The Inner Sea came into view. There were a half-dozen portals in sight, black columns rising from the surface upward toward the ceiling. They varied in width from three meters to one more than a thousand meters wide. Earhart paused as she noted something floating between two of the portals-a massive sphere more than four hundred meters wide. It was one l the Shadow’s craft used in traversing the portals. It had dropped here when Dane shut the portal from his world to wherever the Shadow had drained the ozone, and it was still here. Which indicated that the crew might not have survived. She felt a tingle as she stared at the sphere. And she knew immediately the sphere was important.
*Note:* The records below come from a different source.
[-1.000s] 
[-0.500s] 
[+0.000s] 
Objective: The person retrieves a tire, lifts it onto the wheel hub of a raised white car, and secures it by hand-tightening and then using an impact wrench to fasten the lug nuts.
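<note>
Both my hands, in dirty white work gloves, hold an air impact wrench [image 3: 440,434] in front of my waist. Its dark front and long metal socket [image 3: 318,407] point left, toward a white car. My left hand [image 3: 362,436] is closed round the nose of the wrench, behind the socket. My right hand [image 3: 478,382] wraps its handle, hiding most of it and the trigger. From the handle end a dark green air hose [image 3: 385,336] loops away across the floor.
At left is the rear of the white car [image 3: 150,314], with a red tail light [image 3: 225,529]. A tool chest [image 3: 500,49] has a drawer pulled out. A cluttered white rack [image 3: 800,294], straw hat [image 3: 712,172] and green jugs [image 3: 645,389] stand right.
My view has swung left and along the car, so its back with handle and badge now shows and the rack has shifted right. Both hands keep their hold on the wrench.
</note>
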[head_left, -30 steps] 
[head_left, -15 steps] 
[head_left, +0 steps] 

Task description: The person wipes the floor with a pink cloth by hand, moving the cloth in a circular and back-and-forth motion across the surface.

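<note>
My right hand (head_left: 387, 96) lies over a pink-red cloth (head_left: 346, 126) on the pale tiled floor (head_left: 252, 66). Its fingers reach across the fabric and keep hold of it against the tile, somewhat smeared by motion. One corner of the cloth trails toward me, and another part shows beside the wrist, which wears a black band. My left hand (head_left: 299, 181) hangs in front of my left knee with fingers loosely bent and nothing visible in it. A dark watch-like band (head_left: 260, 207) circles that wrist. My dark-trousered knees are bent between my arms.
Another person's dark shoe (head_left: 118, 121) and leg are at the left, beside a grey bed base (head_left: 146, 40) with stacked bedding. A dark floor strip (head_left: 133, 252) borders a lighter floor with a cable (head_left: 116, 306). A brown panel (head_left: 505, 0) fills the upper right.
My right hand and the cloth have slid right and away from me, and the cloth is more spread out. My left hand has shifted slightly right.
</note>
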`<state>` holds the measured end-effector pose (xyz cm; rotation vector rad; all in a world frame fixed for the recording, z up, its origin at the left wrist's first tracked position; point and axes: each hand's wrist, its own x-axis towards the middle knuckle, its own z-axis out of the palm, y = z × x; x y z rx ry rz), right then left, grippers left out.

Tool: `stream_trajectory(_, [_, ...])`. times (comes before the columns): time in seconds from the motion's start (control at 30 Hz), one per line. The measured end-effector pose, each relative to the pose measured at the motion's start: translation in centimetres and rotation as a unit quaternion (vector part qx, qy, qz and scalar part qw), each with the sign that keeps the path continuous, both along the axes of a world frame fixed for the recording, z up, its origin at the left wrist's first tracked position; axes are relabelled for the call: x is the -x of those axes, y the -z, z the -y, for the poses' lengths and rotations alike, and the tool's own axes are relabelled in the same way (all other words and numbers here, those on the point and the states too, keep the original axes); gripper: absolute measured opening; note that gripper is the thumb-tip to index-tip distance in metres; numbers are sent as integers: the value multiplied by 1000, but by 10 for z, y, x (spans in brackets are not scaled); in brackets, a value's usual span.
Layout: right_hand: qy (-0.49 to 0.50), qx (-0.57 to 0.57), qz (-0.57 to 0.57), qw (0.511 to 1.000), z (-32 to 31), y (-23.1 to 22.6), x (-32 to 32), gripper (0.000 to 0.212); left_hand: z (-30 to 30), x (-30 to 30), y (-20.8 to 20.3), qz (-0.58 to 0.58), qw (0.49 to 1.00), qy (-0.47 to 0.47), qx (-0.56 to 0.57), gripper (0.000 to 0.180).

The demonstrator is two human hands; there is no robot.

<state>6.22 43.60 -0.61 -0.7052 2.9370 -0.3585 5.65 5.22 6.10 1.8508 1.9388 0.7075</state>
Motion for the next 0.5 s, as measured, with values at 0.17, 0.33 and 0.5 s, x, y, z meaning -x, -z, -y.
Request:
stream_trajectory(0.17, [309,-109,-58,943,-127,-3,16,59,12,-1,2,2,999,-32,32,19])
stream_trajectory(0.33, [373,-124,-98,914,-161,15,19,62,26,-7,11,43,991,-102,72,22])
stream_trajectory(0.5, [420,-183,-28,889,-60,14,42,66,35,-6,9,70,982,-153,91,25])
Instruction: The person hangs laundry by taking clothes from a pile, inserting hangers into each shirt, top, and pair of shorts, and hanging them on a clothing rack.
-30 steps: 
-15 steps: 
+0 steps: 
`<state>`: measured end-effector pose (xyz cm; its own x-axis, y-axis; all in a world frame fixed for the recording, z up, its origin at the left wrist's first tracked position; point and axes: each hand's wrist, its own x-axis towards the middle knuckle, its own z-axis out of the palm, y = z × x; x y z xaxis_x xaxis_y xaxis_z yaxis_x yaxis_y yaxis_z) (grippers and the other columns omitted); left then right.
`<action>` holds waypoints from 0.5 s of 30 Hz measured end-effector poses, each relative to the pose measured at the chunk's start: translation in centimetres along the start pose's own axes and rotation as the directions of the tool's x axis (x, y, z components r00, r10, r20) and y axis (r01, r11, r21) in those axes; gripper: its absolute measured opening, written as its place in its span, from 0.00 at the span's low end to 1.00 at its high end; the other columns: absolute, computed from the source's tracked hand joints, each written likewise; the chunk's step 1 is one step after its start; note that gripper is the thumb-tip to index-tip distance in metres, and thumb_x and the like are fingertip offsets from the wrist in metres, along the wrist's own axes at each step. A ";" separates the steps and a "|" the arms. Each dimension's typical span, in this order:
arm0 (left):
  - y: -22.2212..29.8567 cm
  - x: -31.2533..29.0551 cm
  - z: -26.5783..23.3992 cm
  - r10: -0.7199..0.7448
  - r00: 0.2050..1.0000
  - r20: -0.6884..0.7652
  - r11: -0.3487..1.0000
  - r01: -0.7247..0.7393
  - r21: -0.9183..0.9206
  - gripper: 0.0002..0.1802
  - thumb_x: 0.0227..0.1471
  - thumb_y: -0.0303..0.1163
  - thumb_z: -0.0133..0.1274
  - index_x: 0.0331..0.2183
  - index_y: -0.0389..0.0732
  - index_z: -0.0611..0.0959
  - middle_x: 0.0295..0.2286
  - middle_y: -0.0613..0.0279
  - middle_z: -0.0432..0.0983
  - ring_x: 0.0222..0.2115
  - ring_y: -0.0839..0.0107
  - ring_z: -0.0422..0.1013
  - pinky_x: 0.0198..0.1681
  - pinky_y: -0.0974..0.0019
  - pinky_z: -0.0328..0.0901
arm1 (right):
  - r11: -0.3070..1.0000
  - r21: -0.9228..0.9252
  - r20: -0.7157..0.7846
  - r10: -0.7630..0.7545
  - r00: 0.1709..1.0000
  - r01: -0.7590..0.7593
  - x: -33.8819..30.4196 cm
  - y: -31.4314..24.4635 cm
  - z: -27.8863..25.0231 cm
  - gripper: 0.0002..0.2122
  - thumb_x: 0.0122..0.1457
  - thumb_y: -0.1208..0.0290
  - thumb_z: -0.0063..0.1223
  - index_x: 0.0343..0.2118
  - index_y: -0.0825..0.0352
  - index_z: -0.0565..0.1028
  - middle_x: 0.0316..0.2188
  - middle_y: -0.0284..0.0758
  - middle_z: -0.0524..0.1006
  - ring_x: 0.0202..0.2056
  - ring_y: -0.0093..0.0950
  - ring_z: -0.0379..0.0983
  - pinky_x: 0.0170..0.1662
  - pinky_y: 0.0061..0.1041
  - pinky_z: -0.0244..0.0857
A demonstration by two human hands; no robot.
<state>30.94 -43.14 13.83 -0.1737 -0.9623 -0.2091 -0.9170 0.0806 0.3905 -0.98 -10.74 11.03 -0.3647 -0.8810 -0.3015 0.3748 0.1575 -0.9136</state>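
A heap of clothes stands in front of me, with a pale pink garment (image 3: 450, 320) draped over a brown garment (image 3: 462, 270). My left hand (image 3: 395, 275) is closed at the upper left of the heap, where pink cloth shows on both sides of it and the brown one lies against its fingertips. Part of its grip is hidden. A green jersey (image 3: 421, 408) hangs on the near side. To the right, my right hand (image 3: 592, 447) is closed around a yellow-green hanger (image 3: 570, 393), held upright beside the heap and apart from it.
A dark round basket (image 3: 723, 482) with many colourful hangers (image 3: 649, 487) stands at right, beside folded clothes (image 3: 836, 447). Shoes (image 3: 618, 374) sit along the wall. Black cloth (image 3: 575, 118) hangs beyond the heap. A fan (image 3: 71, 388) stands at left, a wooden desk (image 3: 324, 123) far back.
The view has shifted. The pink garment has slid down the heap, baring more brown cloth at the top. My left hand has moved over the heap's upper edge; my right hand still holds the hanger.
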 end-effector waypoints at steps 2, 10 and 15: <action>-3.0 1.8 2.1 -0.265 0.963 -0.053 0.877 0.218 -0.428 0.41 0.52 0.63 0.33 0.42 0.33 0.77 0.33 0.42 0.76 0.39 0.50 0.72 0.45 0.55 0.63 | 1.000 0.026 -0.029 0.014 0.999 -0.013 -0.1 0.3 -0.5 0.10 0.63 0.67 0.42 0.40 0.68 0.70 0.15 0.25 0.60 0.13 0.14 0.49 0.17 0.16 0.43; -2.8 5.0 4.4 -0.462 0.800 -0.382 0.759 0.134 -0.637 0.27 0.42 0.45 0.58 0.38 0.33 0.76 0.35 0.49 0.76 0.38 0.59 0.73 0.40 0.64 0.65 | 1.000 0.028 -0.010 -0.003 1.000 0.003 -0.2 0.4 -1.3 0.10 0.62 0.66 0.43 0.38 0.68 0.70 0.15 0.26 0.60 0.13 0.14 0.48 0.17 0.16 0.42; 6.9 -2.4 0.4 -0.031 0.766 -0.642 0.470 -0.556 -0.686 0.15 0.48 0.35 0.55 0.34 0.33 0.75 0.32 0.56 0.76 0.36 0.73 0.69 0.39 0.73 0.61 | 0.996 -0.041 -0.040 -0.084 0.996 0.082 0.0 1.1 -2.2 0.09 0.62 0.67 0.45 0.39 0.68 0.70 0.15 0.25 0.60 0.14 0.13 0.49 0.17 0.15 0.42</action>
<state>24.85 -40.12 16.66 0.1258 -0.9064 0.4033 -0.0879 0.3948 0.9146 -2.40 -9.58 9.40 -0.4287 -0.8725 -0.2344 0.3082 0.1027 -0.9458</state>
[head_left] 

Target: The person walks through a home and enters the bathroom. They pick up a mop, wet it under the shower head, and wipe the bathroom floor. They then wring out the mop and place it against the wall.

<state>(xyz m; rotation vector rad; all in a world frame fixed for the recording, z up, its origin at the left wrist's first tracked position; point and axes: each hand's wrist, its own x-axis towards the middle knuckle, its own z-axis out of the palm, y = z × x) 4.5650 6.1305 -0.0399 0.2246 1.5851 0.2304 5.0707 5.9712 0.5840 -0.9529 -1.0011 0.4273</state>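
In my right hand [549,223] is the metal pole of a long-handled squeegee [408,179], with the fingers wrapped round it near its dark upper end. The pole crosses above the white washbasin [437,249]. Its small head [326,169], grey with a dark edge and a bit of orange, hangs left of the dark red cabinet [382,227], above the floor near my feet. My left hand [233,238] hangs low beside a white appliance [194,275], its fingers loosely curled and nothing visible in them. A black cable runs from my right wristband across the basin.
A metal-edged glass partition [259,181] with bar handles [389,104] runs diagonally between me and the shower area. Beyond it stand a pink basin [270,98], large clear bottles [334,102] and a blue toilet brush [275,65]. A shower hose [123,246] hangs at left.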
But not at the moment. She turned to her left as if drawn in that direction. A three-meter-wide black column was about fifty meters away. Earhart walked along the shoreline until she was opposite the column. It was just off the shoreline, and she waded out to it. When she was right next to it she paused. What if the gate was deadly? What if she went to a dead world, toxic to humans? The voice had told her she would revisit a place and near time she’d already been to, but what if it were wrong?
Amelia Earhart. Who had crossed oceans and nearly circled the world at the controls of her plane, cursed, then stepped forward into the gate.
CHAPTER FOUR
The old mountain man with the.54 caliber Hawkins rifle in the crook of his arm towered over the dark-haired teenager at his side. They were deep in the Rocky Mountains, near the continental divide in the northern part of the land; those far to the east in Washington had labeled the Colorado Territory. Jim Bridger was a legend from the west coast to the east, the most well known mountain man in the land. He wore fine buckskin. With half the fringes gone. Used as expedient string for one thing or another during this trip.